- _About this task_: Begin your copy at the line with "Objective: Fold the" in the records below and end it at the line with "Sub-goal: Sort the", restating each line word for word; omit the pictures.

(Source records)

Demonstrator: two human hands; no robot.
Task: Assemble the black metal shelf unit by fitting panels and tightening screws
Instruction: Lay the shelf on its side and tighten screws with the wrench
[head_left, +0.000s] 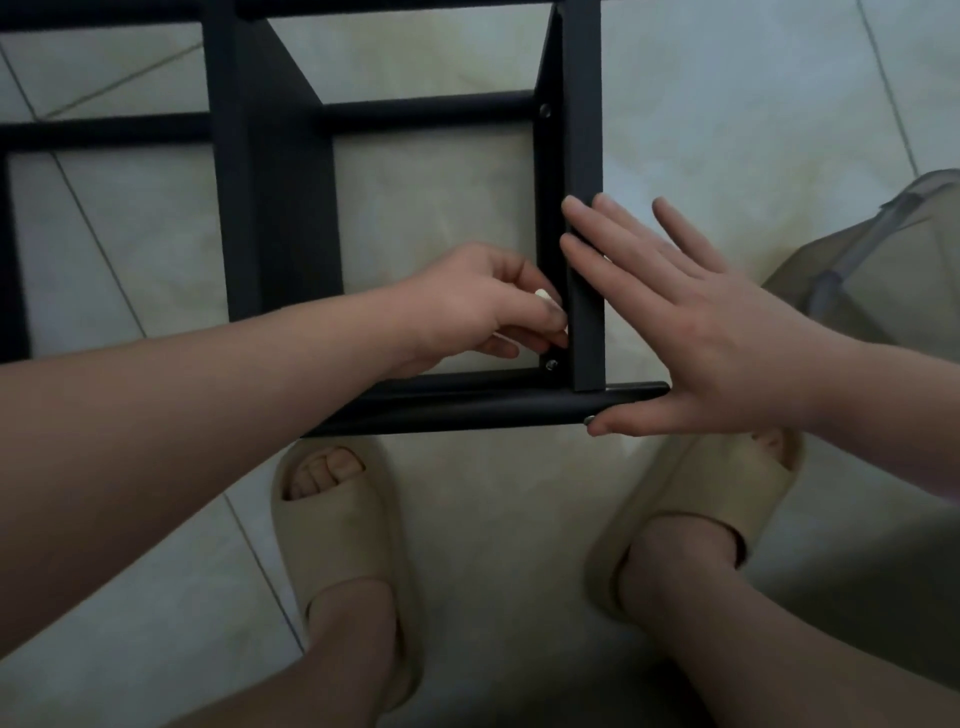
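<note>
**Possibly a joint knocked out of line at the near corner**

The black shelf frame (275, 208) is laid on the tiled floor (727, 104), directly under both hands. The right hand (691, 332) is spread flat with straight fingers and pressed against the outer face of the upright post (584, 130). Its thumb is touched to the end of the round crossbar (467, 408); nothing is gripped. A small white piece (545, 296) is pinched in the curled fingers of the left hand (483, 306), just inside the post, with the corner screw (551, 365) just nearer than its fingertips. What the piece is cannot be told.

Since the post is braced only by an open palm, it could be pushed askew by force from the left hand, and a screw could then be cross-threaded. The white piece could also be dropped through the frame.
</note>
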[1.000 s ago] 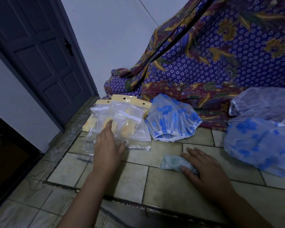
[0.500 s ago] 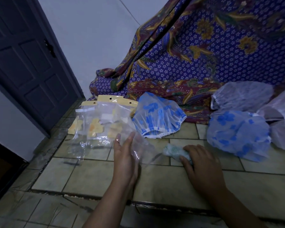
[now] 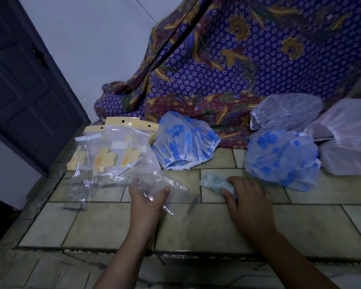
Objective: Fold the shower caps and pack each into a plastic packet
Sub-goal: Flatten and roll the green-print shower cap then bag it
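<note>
Head view: a purple batik cloth with gold flowers drapes from twelve to three o'clock, and a dark panelled door stands at nine. The pale glazed tile floor fills the lower half, its step edge running across at six, with bare tiles between the forearms and out toward four.

Two white translucent shower caps lie at three, touching a blue-flowered translucent shower cap. A second blue-flowered cap sits at centre, beside a stack of clear packets with yellow header cards at ten.

The left hand reaches forward, thumb and fingers pinching a loose clear plastic packet just off the tiles. At its three o'clock, close by, the right hand lies palm down, fingers curled round a small folded green-printed shower cap on the floor.
</note>
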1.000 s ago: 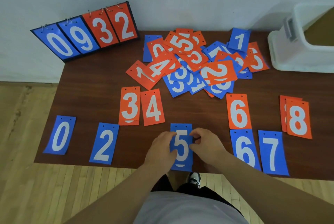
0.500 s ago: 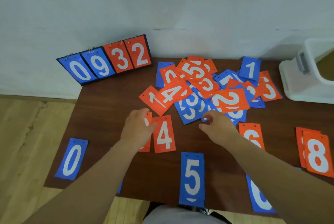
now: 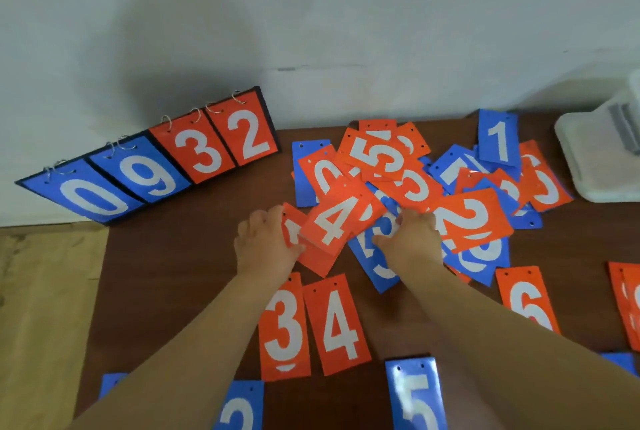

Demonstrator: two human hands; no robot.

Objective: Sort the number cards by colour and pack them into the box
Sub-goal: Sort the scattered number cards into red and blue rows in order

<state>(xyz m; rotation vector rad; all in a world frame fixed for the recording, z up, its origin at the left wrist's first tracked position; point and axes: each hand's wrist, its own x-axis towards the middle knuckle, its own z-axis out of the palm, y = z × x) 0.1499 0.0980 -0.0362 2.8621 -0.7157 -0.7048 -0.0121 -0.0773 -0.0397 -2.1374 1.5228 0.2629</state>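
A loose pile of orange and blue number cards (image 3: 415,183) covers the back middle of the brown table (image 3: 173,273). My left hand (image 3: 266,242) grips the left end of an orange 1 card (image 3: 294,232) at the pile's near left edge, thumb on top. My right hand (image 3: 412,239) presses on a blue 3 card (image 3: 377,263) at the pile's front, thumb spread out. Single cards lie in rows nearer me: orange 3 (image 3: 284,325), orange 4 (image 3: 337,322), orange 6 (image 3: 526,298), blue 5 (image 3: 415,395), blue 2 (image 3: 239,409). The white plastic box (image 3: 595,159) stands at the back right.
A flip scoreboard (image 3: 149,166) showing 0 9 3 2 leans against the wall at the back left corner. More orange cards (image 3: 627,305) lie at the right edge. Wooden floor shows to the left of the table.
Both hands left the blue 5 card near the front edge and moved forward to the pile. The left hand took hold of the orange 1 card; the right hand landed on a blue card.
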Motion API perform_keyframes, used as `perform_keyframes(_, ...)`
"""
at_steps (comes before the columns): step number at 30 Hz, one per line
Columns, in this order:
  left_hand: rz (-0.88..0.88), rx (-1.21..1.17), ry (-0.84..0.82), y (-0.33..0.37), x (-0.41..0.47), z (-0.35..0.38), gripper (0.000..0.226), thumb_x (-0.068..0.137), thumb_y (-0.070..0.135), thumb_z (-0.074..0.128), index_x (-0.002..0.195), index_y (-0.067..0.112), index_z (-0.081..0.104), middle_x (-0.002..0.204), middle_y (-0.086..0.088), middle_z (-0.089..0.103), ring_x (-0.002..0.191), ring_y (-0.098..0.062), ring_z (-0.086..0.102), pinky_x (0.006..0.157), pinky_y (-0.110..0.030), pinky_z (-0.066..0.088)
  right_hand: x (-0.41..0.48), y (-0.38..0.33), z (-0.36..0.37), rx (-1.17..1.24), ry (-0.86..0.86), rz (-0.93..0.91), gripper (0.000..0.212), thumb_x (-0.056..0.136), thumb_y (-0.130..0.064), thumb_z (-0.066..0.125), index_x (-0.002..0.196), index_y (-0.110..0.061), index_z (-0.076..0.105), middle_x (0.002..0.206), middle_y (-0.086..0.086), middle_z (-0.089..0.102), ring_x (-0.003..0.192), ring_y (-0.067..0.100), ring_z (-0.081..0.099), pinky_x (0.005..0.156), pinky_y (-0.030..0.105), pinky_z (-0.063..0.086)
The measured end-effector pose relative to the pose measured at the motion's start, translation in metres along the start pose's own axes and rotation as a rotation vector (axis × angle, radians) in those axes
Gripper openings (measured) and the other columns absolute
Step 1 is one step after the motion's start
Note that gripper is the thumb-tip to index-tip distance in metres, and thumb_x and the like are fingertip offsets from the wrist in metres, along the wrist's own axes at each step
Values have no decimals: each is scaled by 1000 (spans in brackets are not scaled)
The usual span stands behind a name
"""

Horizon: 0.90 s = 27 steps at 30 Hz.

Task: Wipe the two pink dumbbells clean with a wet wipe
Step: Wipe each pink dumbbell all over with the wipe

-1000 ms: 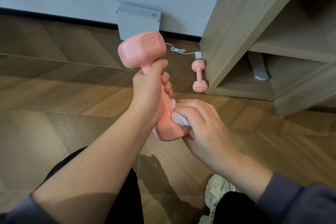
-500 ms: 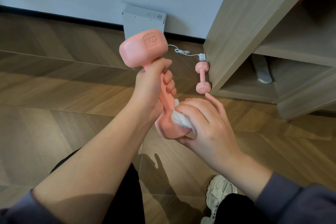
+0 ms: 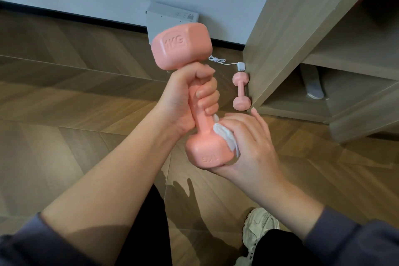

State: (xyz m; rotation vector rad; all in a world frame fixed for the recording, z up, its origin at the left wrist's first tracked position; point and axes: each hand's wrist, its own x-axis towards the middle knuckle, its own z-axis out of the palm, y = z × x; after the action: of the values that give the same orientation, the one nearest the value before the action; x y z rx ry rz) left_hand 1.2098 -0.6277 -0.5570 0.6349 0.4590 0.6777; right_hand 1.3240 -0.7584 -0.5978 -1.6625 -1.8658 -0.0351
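My left hand (image 3: 190,97) grips the handle of a pink 1KG dumbbell (image 3: 181,46), held nearly upright in the middle of the view. My right hand (image 3: 250,147) cups the dumbbell's lower head and presses a white wet wipe (image 3: 226,136) against its right side, thumb under the head. The second pink dumbbell (image 3: 241,90) lies on the wooden floor beyond, against the corner of the wooden cabinet.
A wooden cabinet (image 3: 302,28) with open low shelves stands at the right. A grey flat box (image 3: 170,17) leans on the white wall, with a white cable and plug (image 3: 240,66) beside it. My white shoe (image 3: 259,224) shows at the bottom.
My right hand slid the wipe round the lower head, from its top towards its right side, and its fingers have spread. The dumbbell tilted a little more upright.
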Motion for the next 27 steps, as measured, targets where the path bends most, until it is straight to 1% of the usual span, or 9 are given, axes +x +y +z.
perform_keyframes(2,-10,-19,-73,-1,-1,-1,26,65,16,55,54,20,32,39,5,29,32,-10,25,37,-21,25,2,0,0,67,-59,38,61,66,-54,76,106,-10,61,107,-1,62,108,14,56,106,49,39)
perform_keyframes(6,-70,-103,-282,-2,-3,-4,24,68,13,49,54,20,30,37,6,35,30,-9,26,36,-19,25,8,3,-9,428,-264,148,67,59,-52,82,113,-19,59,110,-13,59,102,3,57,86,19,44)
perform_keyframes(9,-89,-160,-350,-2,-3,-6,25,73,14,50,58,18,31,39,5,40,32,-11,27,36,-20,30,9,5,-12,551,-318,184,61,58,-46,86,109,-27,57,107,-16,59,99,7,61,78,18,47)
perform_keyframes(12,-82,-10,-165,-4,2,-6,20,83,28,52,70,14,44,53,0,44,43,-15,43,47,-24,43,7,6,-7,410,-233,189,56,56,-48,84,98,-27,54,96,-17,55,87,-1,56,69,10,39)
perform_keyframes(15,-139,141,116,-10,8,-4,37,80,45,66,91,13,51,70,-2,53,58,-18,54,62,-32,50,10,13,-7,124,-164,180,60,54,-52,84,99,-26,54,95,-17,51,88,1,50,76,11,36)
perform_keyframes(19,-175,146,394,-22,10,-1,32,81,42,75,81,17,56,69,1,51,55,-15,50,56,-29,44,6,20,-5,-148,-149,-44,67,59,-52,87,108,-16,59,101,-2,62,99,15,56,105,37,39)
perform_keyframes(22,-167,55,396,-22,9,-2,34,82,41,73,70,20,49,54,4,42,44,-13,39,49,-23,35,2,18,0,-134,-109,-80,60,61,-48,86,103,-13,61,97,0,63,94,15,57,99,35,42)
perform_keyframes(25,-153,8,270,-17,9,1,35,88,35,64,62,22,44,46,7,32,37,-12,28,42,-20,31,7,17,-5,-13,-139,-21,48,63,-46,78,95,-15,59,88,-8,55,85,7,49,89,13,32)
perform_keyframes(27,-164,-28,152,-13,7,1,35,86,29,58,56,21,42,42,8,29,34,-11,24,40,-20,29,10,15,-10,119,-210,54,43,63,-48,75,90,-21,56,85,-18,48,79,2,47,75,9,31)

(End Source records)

- _Response_:
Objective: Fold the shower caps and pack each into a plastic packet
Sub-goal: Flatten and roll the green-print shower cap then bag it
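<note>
Head view: a purple batik cloth with gold flowers drapes from twelve to three o'clock, and a dark panelled door stands at nine. The pale glazed tile floor fills the lower half, its step edge running across at six, with bare tiles between the forearms and out toward four.

Two white translucent shower caps lie at three, touching a blue-flowered translucent shower cap. A second blue-flowered cap sits at centre, beside a stack of clear packets with yellow header cards at ten.

The left hand reaches forward, thumb and fingers pinching a loose clear plastic packet just off the tiles. At its three o'clock, close by, the right hand lies palm down, fingers curled round a small folded green-printed shower cap on the floor.
</note>
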1.000 s ago: 
0.500 s ago: 
now: 

Demonstrator: two human hands; no robot.

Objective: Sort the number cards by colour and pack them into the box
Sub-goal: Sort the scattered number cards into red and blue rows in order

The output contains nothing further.